I'd like the full listing transcribed exactly, with no images included.

**DATA SECTION**
'''

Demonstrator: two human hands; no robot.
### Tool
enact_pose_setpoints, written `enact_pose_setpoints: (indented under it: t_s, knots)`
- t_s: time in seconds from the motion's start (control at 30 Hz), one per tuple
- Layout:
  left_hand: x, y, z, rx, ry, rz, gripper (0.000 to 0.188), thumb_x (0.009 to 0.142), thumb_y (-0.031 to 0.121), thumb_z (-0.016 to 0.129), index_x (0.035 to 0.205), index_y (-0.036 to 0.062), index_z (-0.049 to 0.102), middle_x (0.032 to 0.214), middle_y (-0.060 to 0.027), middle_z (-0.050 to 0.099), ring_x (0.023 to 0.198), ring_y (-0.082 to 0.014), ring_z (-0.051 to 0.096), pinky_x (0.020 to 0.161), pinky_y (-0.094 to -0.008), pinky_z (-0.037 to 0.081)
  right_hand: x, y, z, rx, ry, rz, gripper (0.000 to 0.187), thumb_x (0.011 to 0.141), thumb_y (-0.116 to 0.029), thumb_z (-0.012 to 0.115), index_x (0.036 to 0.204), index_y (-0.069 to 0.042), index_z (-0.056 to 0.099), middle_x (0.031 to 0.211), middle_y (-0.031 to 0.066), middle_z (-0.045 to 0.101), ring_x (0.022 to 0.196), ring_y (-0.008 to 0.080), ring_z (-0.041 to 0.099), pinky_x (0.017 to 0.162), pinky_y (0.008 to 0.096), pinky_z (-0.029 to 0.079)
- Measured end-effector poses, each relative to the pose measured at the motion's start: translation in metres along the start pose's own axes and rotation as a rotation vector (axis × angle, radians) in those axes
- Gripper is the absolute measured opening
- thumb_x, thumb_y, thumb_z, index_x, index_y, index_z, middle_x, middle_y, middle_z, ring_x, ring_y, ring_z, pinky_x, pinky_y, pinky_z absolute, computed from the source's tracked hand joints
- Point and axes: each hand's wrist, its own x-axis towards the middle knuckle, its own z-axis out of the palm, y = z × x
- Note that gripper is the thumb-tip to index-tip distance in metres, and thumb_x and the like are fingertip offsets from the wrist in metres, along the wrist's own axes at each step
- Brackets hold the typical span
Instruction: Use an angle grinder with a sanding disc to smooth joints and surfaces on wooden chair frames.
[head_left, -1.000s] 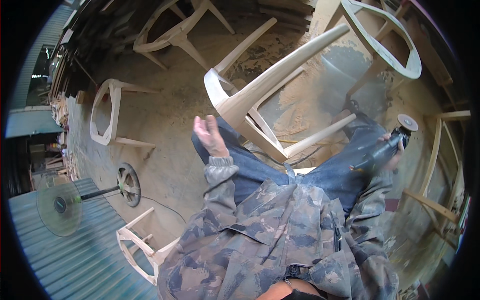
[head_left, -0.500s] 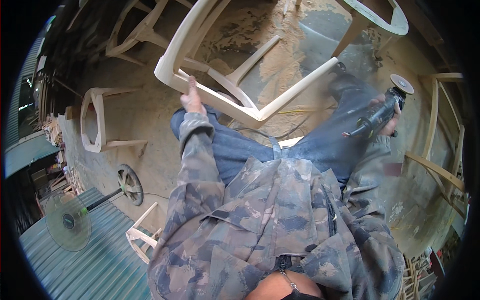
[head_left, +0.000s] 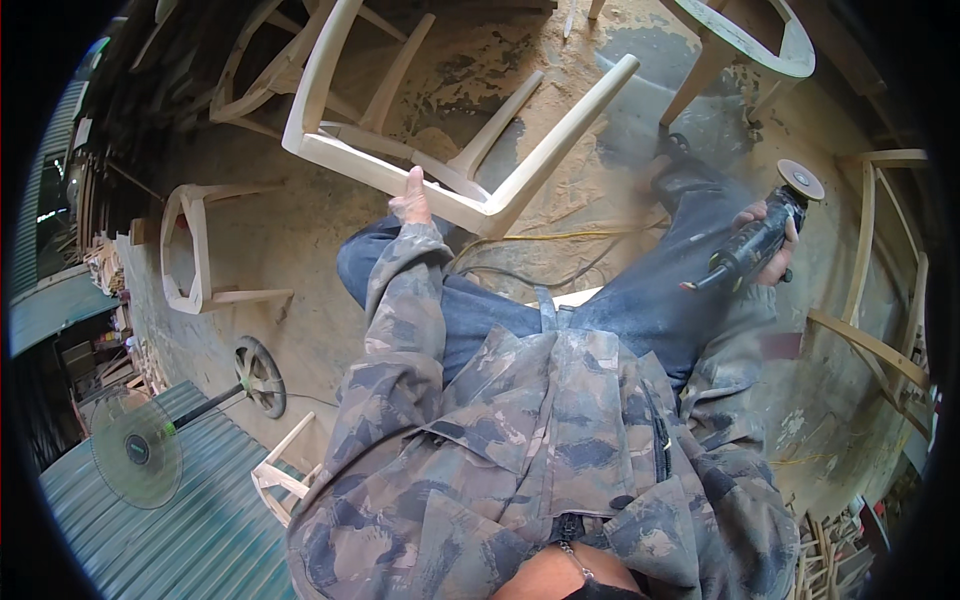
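A pale, bare wooden chair frame (head_left: 380,165) is tilted in front of me, its legs pointing up and away. My left hand (head_left: 410,200) grips the frame's near rail, thumb on top and fingers hidden underneath. Off to the right, my right hand (head_left: 778,255) is wrapped round the body of a black angle grinder (head_left: 755,235). The grinder's round, light-coloured disc (head_left: 801,180) points up and stands well apart from the chair frame. Both my legs, in dusty blue jeans, are spread on either side below the frame.
Other wooden frames stand around: one at left (head_left: 195,250), one at top right (head_left: 775,50), one along the right (head_left: 865,260). A standing fan (head_left: 140,450) is at lower left. Sawdust and a yellow cord (head_left: 560,236) lie on the concrete floor (head_left: 610,190).
The chair frame has shifted and turned, its right leg swinging up and left, away from my right knee. My left hand has moved slightly right with it. The grinder stays nearly in place.
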Motion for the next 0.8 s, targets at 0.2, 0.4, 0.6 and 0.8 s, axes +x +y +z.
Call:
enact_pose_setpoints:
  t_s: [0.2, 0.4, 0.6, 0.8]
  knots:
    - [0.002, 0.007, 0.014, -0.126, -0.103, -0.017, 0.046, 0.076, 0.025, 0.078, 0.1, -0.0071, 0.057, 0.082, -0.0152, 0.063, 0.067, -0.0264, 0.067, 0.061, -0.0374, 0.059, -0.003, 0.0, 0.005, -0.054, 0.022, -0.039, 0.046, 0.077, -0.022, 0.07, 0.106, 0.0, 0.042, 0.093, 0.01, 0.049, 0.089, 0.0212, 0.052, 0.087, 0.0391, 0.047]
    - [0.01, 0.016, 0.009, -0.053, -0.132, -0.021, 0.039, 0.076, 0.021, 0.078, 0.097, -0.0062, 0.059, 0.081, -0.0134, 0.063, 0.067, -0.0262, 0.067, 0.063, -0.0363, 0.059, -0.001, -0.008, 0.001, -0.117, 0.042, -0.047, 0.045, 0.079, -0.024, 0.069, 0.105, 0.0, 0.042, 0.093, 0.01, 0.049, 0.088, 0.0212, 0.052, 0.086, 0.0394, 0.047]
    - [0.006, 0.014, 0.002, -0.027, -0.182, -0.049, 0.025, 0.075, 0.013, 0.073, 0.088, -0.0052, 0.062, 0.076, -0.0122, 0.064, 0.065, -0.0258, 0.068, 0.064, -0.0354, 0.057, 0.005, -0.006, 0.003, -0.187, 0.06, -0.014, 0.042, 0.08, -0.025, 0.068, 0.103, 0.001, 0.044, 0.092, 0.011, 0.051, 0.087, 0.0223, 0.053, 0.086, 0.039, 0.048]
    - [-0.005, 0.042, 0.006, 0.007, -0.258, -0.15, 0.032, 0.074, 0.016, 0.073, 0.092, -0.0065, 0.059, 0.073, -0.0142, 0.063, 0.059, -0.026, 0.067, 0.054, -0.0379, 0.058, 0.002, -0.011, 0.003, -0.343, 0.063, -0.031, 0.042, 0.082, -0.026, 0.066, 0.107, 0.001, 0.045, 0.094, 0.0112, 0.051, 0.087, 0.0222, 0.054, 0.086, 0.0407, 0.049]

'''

**RESPONSE AREA**
Demonstrator: two human hands; no robot.
### Tool
enact_pose_setpoints, written `enact_pose_setpoints: (indented under it: t_s, knots)`
- t_s: time in seconds from the motion's start (control at 30 Hz), one per tuple
- Layout:
  left_hand: x, y, z, rx, ry, rz, gripper (0.000 to 0.188), thumb_x (0.009 to 0.142), thumb_y (-0.031 to 0.121), thumb_z (-0.016 to 0.129), index_x (0.035 to 0.205), index_y (-0.036 to 0.062), index_z (-0.049 to 0.102), middle_x (0.032 to 0.214), middle_y (-0.060 to 0.027), middle_z (-0.050 to 0.099), ring_x (0.023 to 0.198), ring_y (-0.082 to 0.014), ring_z (-0.051 to 0.096), pinky_x (0.020 to 0.161), pinky_y (-0.094 to -0.008), pinky_z (-0.037 to 0.081)
  right_hand: x, y, z, rx, ry, rz, gripper (0.000 to 0.187), thumb_x (0.011 to 0.141), thumb_y (-0.116 to 0.029), thumb_z (-0.012 to 0.115), index_x (0.036 to 0.204), index_y (-0.069 to 0.042), index_z (-0.056 to 0.099), middle_x (0.031 to 0.211), middle_y (-0.031 to 0.066), middle_z (-0.045 to 0.101), ring_x (0.022 to 0.196), ring_y (-0.008 to 0.080), ring_z (-0.041 to 0.099), pinky_x (0.017 to 0.162), pinky_y (0.008 to 0.096), pinky_z (-0.029 to 0.079)
- Measured end-effector poses, each relative to the pose measured at the motion's start: translation in metres along the start pose's own axes and rotation as a rotation vector (axis × angle, radians) in those axes
- Gripper is the absolute measured opening
- thumb_x, thumb_y, thumb_z, index_x, index_y, index_z, middle_x, middle_y, middle_z, ring_x, ring_y, ring_z, pinky_x, pinky_y, pinky_z absolute, computed from the source's tracked hand joints
- Point and axes: each hand's wrist, its own x-axis towards the middle knuckle, its own z-axis out of the palm, y = z × x
- Note that gripper is the thumb-tip to index-tip distance in metres, and thumb_x and the like are fingertip offsets from the wrist in metres, along the wrist's own axes at each step
- Brackets hold the typical span
Instruction: Use an angle grinder with a sanding disc to smooth joints and surfaces on wooden chair frames.
[head_left, -1.000s] 
[head_left, -0.500s] 
[head_left, +0.000s] 
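A pale, bare wooden chair frame (head_left: 380,165) is tilted in front of me, its legs pointing up and away. My left hand (head_left: 410,200) grips the frame's near rail, thumb on top and fingers hidden underneath. Off to the right, my right hand (head_left: 778,255) is wrapped round the body of a black angle grinder (head_left: 755,235). The grinder's round, light-coloured disc (head_left: 801,180) points up and stands well apart from the chair frame. Both my legs, in dusty blue jeans, are spread on either side below the frame.
Other wooden frames stand around: one at left (head_left: 195,250), one at top right (head_left: 775,50), one along the right (head_left: 865,260). A standing fan (head_left: 140,450) is at lower left. Sawdust and a yellow cord (head_left: 560,236) lie on the concrete floor (head_left: 610,190).
The chair frame has shifted and turned, its right leg swinging up and left, away from my right knee. My left hand has moved slightly right with it. The grinder stays nearly in place.
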Motion for the next 0.8 s, targets at 0.2, 0.4, 0.6 and 0.8 s, axes +x +y +z.
Call:
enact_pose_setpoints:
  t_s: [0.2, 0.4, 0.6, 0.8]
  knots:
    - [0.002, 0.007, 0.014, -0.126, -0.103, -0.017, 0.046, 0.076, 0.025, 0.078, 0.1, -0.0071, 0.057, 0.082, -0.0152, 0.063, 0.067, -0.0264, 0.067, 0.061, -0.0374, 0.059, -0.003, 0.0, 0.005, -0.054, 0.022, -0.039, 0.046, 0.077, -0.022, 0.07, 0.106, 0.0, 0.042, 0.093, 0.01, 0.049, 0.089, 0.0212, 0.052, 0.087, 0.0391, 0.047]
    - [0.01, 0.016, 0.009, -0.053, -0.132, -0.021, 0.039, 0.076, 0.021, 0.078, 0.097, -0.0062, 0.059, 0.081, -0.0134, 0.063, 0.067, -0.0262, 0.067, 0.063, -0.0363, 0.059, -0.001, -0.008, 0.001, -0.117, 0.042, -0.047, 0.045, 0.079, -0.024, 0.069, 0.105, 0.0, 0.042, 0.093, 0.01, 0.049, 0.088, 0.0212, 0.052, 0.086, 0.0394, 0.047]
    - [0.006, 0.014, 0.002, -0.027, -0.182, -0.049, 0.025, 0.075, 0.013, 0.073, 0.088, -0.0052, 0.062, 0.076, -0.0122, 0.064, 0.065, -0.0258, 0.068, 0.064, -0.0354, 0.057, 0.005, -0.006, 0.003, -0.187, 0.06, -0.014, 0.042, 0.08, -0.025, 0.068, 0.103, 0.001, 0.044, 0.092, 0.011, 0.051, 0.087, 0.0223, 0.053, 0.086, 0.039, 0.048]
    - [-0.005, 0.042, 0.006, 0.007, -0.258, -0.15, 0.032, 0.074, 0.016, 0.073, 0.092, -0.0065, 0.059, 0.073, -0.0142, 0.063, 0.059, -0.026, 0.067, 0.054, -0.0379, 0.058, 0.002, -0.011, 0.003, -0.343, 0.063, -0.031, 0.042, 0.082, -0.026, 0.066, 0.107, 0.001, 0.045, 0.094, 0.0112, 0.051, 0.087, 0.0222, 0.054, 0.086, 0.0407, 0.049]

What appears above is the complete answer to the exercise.